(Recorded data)
# # #

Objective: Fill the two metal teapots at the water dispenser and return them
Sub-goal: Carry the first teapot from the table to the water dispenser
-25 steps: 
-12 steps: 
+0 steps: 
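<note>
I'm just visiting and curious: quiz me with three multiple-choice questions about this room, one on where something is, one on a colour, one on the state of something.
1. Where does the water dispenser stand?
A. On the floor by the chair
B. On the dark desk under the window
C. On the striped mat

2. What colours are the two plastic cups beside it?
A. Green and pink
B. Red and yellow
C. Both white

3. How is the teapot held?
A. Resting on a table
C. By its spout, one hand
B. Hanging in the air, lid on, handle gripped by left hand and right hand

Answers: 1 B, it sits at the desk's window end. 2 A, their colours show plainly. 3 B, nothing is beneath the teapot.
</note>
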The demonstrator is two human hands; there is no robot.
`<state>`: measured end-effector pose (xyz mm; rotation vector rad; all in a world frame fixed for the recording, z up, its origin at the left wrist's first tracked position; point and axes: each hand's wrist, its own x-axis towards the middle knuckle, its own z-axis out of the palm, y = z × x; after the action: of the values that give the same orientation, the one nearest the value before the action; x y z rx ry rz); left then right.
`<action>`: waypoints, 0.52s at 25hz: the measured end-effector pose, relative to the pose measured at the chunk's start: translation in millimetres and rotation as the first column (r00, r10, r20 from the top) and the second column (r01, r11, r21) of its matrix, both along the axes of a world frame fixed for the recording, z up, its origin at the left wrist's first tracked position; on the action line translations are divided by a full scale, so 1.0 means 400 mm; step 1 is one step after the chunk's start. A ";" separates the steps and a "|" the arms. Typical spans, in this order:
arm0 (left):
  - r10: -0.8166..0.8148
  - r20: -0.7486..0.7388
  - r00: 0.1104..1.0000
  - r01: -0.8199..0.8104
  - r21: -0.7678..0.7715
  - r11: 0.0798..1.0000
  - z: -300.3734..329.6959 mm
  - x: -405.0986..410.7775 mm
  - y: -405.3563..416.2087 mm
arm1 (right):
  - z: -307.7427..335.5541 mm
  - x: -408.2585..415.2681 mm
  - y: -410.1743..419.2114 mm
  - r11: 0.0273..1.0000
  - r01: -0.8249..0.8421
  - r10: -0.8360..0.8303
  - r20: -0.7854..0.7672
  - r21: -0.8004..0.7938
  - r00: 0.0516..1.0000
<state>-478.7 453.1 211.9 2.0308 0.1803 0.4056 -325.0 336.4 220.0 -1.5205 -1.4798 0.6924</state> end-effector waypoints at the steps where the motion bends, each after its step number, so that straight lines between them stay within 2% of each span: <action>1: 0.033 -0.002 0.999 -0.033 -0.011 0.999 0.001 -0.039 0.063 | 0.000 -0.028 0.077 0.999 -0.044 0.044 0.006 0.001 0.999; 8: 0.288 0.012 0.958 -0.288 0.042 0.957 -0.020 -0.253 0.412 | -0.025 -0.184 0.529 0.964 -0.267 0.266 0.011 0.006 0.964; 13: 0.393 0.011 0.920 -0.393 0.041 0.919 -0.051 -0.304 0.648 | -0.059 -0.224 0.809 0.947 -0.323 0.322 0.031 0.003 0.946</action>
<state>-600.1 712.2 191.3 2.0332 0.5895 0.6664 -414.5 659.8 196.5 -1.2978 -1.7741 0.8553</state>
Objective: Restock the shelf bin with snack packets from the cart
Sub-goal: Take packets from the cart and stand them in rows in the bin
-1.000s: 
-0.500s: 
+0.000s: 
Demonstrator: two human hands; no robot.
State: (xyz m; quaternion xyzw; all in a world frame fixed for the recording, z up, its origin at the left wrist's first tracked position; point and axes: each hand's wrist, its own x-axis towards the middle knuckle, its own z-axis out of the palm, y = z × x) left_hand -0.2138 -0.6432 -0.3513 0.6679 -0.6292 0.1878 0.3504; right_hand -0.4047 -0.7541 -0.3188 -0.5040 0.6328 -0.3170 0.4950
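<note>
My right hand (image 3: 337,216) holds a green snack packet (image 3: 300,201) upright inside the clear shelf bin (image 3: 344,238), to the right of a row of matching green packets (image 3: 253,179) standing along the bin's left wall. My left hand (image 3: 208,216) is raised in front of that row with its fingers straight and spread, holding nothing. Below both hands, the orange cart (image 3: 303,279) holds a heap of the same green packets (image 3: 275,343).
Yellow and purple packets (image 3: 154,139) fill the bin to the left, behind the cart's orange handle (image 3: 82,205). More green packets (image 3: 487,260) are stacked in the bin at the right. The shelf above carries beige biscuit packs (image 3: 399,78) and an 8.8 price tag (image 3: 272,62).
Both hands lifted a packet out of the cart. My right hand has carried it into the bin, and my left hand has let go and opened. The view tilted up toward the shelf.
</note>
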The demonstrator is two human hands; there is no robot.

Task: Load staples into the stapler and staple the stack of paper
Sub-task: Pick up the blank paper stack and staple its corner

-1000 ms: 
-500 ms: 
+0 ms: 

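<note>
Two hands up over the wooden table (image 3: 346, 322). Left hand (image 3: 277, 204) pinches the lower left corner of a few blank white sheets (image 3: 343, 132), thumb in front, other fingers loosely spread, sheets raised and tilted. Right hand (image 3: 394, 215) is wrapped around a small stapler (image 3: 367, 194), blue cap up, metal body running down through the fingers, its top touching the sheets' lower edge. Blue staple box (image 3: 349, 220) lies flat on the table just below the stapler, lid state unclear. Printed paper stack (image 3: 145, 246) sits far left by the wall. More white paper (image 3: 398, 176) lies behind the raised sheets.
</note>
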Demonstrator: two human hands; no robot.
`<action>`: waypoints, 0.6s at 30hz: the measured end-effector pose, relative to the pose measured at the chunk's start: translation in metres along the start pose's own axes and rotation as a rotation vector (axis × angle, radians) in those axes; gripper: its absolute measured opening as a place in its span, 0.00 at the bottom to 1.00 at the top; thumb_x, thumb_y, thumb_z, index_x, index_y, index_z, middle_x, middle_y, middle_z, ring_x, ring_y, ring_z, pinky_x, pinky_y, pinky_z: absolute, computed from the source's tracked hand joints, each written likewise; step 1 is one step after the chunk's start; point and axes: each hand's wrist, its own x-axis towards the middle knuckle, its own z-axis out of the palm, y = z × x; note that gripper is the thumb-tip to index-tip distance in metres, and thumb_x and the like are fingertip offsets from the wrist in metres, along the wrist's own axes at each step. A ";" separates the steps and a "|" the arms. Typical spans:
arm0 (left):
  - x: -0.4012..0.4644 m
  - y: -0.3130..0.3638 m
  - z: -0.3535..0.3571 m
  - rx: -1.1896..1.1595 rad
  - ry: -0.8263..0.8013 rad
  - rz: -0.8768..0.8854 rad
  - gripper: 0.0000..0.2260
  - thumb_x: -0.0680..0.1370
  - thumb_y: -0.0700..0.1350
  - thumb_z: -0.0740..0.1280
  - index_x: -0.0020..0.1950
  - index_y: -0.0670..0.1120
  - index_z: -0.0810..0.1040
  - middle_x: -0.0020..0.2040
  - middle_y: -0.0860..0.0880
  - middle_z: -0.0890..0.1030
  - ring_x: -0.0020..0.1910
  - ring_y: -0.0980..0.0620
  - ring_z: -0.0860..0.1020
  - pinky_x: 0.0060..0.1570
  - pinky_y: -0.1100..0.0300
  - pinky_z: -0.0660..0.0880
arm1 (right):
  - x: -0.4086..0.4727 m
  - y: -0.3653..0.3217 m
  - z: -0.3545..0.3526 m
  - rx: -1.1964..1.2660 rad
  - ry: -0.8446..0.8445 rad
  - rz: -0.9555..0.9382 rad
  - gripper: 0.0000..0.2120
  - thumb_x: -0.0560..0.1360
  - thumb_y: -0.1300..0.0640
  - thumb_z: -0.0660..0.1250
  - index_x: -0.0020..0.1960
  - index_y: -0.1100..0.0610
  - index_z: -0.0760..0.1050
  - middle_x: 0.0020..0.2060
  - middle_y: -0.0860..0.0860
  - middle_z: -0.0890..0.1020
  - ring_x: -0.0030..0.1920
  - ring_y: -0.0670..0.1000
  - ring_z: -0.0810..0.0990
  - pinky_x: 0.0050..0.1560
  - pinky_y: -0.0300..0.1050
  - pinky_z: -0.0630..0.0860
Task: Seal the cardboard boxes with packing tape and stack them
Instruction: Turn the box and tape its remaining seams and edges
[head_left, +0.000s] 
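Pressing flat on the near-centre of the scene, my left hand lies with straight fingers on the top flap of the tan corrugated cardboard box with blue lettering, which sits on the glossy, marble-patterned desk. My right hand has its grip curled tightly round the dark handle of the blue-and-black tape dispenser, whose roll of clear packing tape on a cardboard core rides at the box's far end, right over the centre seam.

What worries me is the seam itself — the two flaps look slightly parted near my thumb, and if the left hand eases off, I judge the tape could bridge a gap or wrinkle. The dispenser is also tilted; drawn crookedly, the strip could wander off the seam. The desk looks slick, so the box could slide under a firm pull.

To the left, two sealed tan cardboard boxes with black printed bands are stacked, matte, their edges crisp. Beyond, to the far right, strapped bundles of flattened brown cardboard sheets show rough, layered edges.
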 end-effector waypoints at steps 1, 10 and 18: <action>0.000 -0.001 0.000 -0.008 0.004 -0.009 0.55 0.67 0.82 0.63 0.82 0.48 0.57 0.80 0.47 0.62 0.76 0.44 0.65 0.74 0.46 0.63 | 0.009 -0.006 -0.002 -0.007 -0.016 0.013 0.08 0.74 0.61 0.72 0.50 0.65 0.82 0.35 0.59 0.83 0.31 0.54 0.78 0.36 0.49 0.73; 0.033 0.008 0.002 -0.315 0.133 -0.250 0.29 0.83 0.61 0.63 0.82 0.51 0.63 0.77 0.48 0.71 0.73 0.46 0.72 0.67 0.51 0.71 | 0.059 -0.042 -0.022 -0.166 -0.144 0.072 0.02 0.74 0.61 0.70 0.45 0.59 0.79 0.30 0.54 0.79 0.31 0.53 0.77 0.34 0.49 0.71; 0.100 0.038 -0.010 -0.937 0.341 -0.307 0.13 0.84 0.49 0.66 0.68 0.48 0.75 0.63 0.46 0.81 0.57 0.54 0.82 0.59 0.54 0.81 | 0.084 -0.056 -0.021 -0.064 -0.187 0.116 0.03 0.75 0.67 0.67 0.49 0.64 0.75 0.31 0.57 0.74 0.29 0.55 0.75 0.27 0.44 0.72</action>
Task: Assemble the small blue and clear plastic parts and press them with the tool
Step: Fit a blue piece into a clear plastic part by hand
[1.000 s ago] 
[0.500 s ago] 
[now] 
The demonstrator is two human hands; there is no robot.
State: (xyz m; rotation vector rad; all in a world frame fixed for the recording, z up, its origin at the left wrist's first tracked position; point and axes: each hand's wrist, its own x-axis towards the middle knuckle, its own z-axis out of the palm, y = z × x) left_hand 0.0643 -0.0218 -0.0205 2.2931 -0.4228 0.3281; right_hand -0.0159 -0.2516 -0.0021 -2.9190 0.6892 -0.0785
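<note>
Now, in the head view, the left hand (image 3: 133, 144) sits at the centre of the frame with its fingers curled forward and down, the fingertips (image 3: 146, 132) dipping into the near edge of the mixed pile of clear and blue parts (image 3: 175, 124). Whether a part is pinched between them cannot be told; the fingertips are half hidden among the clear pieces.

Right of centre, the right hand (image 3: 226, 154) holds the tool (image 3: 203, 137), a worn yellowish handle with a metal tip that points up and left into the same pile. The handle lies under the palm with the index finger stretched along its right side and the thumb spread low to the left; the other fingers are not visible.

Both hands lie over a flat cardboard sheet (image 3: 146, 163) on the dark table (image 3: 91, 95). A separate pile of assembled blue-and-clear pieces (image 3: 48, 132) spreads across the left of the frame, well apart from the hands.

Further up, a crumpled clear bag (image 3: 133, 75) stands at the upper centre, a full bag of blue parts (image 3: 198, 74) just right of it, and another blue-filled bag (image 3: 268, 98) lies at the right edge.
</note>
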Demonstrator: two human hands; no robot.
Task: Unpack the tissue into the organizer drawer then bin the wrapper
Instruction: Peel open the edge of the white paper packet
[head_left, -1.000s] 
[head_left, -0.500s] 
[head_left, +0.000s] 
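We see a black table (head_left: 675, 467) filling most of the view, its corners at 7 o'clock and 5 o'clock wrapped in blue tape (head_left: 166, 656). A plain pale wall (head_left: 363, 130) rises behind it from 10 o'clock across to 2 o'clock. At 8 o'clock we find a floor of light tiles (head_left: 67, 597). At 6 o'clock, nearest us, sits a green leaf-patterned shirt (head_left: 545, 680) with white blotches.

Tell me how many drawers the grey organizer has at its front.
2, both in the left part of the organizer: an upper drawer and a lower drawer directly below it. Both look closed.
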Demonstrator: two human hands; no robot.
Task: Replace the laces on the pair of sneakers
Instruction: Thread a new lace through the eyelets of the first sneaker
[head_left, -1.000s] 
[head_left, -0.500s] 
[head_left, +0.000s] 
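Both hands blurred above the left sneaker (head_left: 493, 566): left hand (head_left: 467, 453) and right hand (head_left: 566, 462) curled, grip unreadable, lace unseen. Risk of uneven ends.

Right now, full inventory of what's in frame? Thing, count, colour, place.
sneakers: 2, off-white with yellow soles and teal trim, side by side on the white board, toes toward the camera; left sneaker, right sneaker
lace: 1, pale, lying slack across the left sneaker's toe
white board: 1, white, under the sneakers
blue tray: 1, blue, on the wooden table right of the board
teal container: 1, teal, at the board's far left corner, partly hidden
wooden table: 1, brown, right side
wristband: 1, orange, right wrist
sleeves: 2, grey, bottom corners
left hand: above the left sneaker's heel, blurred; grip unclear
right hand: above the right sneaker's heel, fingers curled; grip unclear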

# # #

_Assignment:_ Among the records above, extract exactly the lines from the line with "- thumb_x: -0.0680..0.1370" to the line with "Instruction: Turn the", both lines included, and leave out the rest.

_Task response:_
  - thumb_x: -0.0680..0.1370
  - thumb_y: -0.0700..0.1350
  - thumb_z: -0.0740..0.1280
  - index_x: -0.0020..0.1950
  - index_y: -0.0670..0.1120
  - index_z: -0.0810..0.1040
  - middle_x: -0.0020..0.2040
  - middle_y: -0.0860..0.0880
  - middle_z: -0.0890..0.1030
  - ring_x: -0.0020..0.1910
  - ring_y: -0.0980..0.0620
  - ring_z: -0.0860..0.1020
  - pinky_x: 0.0060..0.1570
  - pinky_y: -0.1100..0.0300
  - pinky_z: -0.0660..0.0880
arm1 (right):
  - x: -0.4086..0.4727 m
  - y: -0.3653..0.3217 m
  - z: -0.3545..0.3526 m
  - rx: -1.1964..1.2660 rad
  - ry: -0.8446..0.8445 rad
  - rz: -0.9555..0.9382 rad
  - gripper: 0.0000..0.2120
  - thumb_x: -0.0560..0.1360
  - thumb_y: -0.1300..0.0640
  - thumb_z: -0.0660..0.1250
  - index_x: -0.0020..0.1960
  - index_y: -0.1100..0.0610
  - index_z: -0.0760..0.1050
  - middle_x: 0.0020..0.2060
  - middle_y: -0.0860..0.0860
  - middle_z: -0.0890..0.1020
  - ring_x: -0.0030..0.1920
  - ring_y: -0.0670..0.1000
  - ring_z: -0.0810..0.0990
  - pinky_x: 0.0050..0.1560
  - pinky_y: -0.0300..0.1050
  - pinky_z: -0.0630..0.0860
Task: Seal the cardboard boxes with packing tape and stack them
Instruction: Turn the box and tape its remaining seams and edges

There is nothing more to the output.